_Description of the task_: In the listing beneath this line, copy exactly the lines starting with the one containing "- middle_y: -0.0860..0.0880" and going on through the one containing "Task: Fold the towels".

_Given entries_:
▬▬▬▬▬▬▬▬▬▬
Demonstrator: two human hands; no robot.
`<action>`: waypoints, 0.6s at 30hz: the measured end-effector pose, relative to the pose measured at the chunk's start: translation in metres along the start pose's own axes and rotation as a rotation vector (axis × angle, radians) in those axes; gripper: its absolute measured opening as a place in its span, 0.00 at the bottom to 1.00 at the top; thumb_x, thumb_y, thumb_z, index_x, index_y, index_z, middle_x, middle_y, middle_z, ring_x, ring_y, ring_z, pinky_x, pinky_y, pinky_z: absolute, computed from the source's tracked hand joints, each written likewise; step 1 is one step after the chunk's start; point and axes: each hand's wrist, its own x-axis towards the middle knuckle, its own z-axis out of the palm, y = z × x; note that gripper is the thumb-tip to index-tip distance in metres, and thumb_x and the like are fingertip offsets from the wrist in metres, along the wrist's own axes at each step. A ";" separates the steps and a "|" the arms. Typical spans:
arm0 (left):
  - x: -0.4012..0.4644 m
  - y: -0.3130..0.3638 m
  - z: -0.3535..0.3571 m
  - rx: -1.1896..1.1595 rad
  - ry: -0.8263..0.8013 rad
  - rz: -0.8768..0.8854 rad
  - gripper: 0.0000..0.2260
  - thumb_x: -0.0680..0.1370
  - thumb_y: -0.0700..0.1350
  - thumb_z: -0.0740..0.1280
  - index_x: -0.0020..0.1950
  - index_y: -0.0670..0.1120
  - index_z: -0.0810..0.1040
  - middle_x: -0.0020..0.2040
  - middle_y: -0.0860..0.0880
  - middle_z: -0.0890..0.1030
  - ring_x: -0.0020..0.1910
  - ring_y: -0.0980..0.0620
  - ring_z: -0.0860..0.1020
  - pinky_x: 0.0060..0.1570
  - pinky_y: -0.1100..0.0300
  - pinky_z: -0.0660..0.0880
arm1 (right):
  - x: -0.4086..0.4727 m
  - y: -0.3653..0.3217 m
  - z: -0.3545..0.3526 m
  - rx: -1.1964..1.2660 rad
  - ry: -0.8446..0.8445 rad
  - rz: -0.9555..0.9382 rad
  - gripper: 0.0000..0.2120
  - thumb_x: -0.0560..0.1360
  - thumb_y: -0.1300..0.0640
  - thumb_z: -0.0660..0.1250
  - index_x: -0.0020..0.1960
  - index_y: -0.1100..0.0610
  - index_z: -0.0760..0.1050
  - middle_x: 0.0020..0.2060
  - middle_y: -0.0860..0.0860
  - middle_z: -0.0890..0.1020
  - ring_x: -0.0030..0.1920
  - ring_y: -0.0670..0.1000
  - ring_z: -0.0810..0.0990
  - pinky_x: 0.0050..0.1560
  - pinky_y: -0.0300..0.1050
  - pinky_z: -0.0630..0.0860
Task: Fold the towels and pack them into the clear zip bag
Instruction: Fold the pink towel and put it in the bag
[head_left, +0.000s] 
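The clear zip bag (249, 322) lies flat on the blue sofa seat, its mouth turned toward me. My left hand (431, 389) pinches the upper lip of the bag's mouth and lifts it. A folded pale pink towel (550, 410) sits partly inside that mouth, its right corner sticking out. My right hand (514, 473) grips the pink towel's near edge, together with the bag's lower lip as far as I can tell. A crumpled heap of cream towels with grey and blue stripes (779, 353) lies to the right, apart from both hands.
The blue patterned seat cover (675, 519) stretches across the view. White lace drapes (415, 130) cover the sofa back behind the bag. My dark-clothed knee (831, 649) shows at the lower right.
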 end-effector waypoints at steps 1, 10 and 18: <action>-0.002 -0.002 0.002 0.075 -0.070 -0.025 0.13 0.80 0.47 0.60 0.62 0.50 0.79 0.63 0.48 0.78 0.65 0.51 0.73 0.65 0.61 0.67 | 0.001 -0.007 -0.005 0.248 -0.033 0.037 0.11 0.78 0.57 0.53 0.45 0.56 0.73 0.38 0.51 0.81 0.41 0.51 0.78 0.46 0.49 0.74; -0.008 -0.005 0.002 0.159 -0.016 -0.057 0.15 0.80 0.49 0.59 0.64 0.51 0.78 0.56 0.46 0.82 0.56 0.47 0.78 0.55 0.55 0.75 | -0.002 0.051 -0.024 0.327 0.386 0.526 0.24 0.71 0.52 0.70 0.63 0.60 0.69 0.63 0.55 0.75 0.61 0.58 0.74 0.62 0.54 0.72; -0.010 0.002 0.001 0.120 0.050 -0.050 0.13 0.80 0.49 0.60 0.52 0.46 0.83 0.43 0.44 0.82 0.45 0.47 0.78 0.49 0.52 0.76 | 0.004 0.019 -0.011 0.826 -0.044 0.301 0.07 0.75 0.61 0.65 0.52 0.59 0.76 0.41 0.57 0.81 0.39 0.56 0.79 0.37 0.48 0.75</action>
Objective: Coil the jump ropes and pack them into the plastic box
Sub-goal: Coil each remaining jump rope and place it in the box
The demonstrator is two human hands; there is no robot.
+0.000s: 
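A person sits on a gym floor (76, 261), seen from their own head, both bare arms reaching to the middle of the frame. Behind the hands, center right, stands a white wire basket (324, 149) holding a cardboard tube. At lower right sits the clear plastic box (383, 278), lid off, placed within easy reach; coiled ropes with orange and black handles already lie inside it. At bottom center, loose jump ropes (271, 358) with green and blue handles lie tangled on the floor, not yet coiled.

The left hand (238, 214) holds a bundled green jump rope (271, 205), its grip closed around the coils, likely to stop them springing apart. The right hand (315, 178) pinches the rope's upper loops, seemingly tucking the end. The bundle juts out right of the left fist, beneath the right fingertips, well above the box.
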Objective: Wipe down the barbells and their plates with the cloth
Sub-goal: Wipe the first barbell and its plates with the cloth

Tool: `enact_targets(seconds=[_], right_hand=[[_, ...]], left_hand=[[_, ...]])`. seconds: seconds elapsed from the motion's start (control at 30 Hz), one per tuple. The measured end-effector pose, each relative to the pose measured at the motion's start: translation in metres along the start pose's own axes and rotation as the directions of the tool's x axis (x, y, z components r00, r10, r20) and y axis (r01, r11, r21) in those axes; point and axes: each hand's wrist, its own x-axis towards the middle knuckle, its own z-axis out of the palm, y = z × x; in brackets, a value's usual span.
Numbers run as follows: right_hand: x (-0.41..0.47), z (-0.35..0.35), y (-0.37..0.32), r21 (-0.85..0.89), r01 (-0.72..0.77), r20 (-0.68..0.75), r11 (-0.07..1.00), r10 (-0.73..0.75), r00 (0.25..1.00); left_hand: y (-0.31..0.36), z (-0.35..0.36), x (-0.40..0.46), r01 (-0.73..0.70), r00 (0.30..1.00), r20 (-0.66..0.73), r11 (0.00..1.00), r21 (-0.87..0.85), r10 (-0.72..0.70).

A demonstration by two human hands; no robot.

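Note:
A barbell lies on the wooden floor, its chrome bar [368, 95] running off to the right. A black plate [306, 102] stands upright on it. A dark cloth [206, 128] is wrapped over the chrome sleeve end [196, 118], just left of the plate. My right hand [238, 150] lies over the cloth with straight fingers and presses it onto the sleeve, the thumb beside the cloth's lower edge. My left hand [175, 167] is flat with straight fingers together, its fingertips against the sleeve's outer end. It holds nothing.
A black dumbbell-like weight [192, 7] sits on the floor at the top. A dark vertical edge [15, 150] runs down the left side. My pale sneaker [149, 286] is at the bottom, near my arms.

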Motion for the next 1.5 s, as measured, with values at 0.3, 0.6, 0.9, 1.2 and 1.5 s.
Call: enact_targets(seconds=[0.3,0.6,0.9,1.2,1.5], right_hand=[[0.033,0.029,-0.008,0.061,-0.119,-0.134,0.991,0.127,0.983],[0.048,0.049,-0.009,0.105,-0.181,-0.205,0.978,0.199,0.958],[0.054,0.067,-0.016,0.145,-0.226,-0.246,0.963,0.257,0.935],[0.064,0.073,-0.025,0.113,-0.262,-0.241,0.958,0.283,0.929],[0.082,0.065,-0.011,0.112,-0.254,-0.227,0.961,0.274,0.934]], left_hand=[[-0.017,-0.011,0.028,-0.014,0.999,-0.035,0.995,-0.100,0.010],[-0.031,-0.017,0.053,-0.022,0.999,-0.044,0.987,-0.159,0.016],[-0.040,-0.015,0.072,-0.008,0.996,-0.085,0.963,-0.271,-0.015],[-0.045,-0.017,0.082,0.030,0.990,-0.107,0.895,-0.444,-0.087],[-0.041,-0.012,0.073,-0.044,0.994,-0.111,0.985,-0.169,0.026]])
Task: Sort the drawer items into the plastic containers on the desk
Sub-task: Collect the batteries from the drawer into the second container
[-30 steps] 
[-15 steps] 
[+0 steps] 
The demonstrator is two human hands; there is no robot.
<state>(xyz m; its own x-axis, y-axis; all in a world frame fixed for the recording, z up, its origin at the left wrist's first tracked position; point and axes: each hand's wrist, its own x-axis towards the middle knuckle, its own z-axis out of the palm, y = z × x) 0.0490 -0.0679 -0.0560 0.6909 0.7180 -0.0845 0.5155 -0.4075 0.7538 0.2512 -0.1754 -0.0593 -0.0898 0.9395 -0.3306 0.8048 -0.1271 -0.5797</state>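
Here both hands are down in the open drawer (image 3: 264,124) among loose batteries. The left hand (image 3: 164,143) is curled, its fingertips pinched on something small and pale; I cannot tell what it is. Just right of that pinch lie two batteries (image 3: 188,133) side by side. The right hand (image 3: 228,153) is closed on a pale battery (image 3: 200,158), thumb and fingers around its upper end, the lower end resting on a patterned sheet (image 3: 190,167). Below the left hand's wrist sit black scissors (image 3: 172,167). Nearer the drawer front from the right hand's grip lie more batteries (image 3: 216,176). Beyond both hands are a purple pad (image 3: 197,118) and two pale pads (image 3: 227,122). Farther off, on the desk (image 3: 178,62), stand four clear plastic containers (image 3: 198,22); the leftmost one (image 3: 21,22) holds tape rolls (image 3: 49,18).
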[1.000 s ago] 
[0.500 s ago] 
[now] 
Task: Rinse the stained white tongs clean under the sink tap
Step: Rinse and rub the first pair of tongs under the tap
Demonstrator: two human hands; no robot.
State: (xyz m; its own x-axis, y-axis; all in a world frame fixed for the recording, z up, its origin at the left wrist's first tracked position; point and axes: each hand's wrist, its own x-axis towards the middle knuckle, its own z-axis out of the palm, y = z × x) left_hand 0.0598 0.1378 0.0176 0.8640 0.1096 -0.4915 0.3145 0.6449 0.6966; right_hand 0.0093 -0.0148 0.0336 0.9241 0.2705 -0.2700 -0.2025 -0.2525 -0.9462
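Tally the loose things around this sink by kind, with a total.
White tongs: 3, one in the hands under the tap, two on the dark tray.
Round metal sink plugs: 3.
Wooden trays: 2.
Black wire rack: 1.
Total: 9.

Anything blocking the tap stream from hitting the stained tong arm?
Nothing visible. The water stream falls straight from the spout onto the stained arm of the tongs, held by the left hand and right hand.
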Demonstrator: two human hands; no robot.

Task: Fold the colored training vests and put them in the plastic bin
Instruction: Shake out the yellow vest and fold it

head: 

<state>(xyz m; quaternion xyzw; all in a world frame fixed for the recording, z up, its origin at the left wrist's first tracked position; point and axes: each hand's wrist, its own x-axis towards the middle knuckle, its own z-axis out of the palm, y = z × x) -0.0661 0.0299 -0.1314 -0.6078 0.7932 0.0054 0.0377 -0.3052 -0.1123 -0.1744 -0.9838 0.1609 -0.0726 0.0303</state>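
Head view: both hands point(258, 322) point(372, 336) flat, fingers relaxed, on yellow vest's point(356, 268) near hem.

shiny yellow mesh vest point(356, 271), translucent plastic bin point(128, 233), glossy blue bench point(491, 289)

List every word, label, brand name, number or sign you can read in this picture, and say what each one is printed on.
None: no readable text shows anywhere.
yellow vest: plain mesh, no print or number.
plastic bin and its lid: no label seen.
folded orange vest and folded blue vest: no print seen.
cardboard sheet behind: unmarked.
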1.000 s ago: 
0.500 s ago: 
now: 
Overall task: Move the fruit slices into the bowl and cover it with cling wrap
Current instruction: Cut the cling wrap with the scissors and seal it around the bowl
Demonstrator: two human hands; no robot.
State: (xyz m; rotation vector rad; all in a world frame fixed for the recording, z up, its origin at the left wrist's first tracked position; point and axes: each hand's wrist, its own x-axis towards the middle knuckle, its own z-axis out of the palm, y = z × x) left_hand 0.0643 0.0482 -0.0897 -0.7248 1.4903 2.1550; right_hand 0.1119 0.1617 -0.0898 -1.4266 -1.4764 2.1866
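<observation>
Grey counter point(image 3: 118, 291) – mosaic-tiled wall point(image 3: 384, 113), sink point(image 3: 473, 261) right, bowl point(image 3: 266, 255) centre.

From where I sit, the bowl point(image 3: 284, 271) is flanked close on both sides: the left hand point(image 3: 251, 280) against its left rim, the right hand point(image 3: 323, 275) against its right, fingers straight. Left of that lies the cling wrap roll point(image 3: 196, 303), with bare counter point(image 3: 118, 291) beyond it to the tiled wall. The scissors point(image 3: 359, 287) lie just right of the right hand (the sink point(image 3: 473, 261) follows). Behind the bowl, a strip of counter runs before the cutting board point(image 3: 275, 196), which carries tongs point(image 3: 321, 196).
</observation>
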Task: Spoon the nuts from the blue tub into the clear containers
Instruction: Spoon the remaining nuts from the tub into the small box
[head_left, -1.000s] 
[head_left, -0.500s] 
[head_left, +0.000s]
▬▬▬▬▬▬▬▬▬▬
_Your response_:
  - middle_y: -0.0860..0.0880
  - middle_z: -0.0890..0.1030
  - ring_x: -0.0020..0.1910
  - ring_y: -0.0980..0.0620
  - ring_z: -0.0860..0.1020
  - pinky_x: 0.0060..0.1570
  - pinky_y: -0.1100..0.0300
  - pinky_z: -0.0660..0.0880
arm1 (right):
  - x: -0.4086..0.4727 m
  - y: -0.3653..0.3217 m
  - z: -0.3545..0.3526 m
  - rx: -1.1964..1.2660 rad
  - ry: -0.8446..0.8445 rad
  - rz: -0.9555..0.9382 rad
  - gripper: 0.0000..0.2120
  - thumb_x: -0.0560..0.1360
  - thumb_y: -0.1300..0.0640
  - thumb_z: -0.0660..0.1250
  - index_x: -0.0020..0.1960
  - index_y: -0.1100..0.0610
  - index_z: -0.0760..0.1050
  - middle_x: 0.0020..0.2060
  - middle_y: -0.0860..0.0860
  - middle_z: -0.0890..0.1020
  - ring_x: -0.0030..0.1920
  - ring_y: -0.0670..0.1000
  - ring_z: -0.0810..0.0990
  - pinky_x: 0.0050..0.1560
  - pinky_y: -0.0300..0.1050
  - pinky_z: -0.0630..0.0860
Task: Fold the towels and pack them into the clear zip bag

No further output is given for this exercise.